→ DESCRIPTION OF THE TASK: Your answer must be the exact lines below, starting with the line with "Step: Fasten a" and going on through the line with "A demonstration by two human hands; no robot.", both included, with no pictures.

→ SUPPLIED MATERIAL:
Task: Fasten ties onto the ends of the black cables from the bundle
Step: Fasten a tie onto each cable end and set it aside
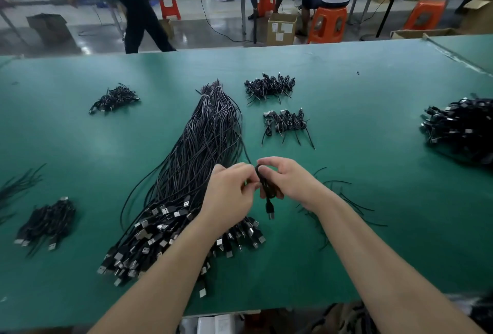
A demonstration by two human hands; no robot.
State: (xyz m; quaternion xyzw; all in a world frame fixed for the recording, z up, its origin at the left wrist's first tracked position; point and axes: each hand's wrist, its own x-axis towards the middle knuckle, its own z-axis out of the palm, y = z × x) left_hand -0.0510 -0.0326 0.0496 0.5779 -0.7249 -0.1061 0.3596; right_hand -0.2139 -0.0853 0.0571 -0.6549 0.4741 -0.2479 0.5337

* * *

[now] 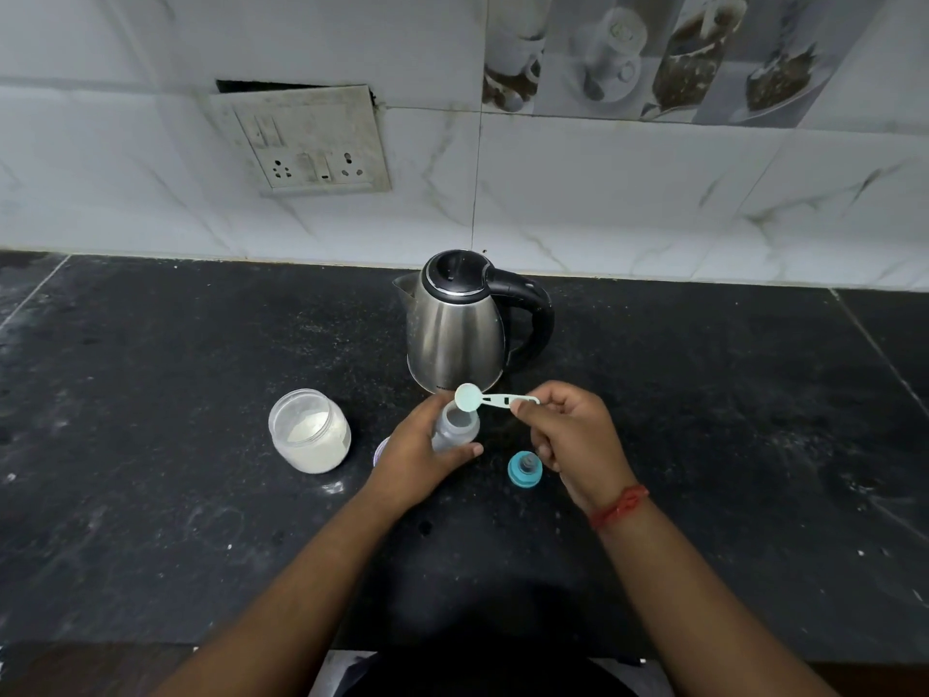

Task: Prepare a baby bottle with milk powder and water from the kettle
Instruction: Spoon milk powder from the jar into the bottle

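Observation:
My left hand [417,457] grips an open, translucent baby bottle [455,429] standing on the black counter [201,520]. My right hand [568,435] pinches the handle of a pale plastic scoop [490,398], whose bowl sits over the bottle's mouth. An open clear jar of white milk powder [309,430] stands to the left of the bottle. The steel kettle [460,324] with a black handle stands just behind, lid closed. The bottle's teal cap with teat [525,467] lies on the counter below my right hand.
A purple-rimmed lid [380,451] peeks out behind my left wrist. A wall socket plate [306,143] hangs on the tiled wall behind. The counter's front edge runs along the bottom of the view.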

→ WRITTEN REPLY:
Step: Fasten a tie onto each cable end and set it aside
A demonstration by two human hands; no robot.

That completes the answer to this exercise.